Chl a fluorescence quenching analysis was done using a Dual-PAM-100 instrument (Walz, Effeltrich, Germany). Plants were first kept overnight at 24 °C in darkness, and then after a 10-min additional dark adaptation period, the upper side of detached leaves was exposed to weak modulated measuring light, obtained from a 620 nm LED. This provided the Fo (the O level) values, the initial minimum value for fluorescence. A saturating light pulse of 500 ms duration and 20,000 µmol photons m−2 s−1 light from 620 nm LED arrays was given to the sample to obtain Fm, the maximum fluorescence value (equivalent to the P level). After the first saturating pulse, a blue actinic light of 815 µmol photons m−2 s−1 from 460 nm LED arrays was switched on for 10 min followed by a 10-min dark period. During this time, a saturating pulse of light was applied every 20 s to measure Fm′. In order to obtain Fo′, blue actinic light was switched off and far red light (720 nm) was given. The effective PSII quantum yield, Y(II), was calculated as described previously (Genty et al. 1989) by the formula:

$${\text{Y}}\left( {{\text{II}}} \right)=~\frac{{\left( {{F_{\text{m}}}^{'} - F} \right)}}{{{F_{\text{m}}}'}}.$$
(6)

Furthermore, the quantum yield of regulated energy dissipation Y(NPQ) and quantum yield of non-regulated energy dissipation in PSII Y(NO) were calculated as described previously (Kramer et al. 2004):

$${\text{Y}}\left( {{\text{NPQ}}} \right)=~\left[ {1 - {\text{Y}}\left( {{\text{II}}} \right) - \left\{ {\frac{1}{{{\text{NPQ+}}1+{\text{qL}}\left( {\frac{{{F_{\text{m}}}}}{{{F_{\text{o}}}}} - 1} \right)}}} \right\}} \right]$$
(7)
$${\text{Y}}\left( {{\text{NO}}} \right)=\left\{ {\frac{1}{{{\text{NPQ}}+1+{\text{qL}}\left( {\frac{{{F_{\text{m}}}}}{{{F_{\text{o}}}}} - 1} \right)}}} \right\},$$
(8)

where NPQ is non-photochemical quenching and qL is the coefficient of photochemical quenching (Klughammer and Schreiber 2008; Pfündel et al. 2008).

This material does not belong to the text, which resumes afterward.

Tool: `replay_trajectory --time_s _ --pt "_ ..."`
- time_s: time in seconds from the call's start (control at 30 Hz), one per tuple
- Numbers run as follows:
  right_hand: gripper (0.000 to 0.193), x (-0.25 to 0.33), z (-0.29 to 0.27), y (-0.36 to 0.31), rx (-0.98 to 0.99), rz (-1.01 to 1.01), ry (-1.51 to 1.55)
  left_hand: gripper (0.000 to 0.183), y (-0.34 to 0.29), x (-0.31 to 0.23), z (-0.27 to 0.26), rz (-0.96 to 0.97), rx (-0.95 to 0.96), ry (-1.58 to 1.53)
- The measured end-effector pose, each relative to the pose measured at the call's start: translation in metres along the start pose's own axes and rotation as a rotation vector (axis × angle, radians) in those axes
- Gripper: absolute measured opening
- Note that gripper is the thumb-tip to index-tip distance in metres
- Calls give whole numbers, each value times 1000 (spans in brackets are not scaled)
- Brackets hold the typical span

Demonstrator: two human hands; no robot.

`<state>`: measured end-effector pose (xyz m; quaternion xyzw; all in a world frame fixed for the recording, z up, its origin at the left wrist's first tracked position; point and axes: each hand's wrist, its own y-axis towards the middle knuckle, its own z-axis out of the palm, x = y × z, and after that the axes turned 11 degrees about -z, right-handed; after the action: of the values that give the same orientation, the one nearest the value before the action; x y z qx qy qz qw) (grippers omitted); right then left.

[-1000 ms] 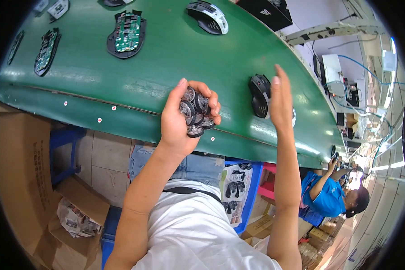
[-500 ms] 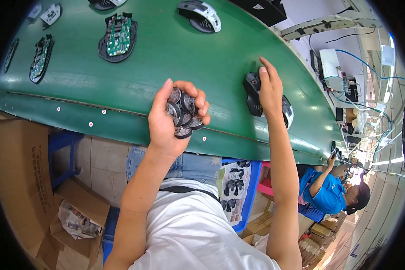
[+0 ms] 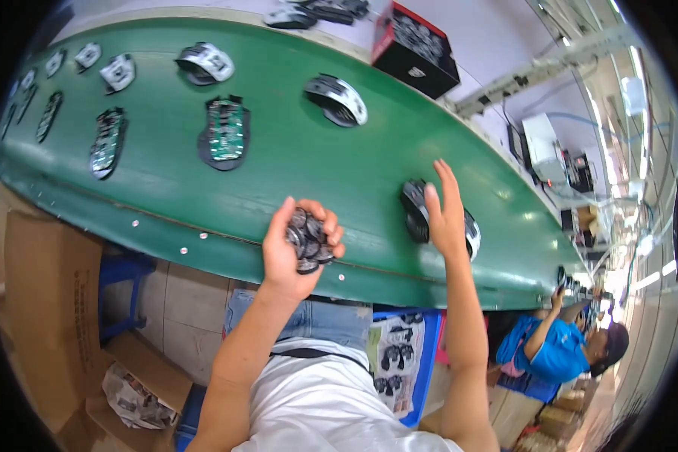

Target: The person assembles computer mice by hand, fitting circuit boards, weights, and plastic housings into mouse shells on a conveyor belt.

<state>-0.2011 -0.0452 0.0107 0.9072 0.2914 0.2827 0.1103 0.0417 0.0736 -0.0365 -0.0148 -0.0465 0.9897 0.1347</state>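
Several small round wheels with black rims are gathered in my left hand, palm up with its fingers curled round them, over the near edge of the green belt. Farther right, my right hand has its fingers stretched out and holds nothing. Close by its left side lies a dark mouse part; whether they touch, I cannot tell. A white and black mouse shell shows partly from behind my right wrist.
Mouse bases with green circuit boards and white shells lie spaced along the belt. A black and red box stands beyond it. Below are a blue tray and cardboard boxes. A person in blue works at right.
The view has tilted, showing more of the belt's far side, so things sit lower in the picture. My left hand keeps its hold on the wheels; my right hand stays open beside the dark part.
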Motion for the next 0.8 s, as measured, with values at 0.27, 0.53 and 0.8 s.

$${\text{NPQ}}=~\frac{{\left( {{F_{\text{m}}} - {F_{\text{m}}}'} \right)}}{{{F_{\text{m}}}'}}$$
(9)
$${\text{qL}}=\left\{ {\frac{{\left( {{F_{\text{m}}}' - F} \right)}}{{({F_{\text{m}}}^{'} - {F_{\text{o}}}^{'})}}} \right\}~~\left\{ {\frac{{{F_{\text{o}}}'}}{F}} \right\}.$$
(10)

Detection of hydrogen peroxide (H2O2)

Mature plants grown under sunlight were acclimated to red, blue or white LED light at around 800 µmol photons m−2 s−1 for 7 days. Then, the detached leaves, from each light condition, were infiltrated with 5 mM of 3, 3′diaminobenzidine (DAB) at pH 3.8, and incubated in dark for 2 h. After that, the upper side of the detached leaves was exposed to high intensity (1400 µmol photons m−2 s−1) white light for 60 min. Finally, Chl was extracted from the leaves prior to imaging by boiling them in DAB for 12 min and incubating in 99.5% alcohol. The observed brown spots reflected the interaction between DAB and H2O2 in the presence of peroxidase. This measurement was repeated three times using three different leaves from each light condition.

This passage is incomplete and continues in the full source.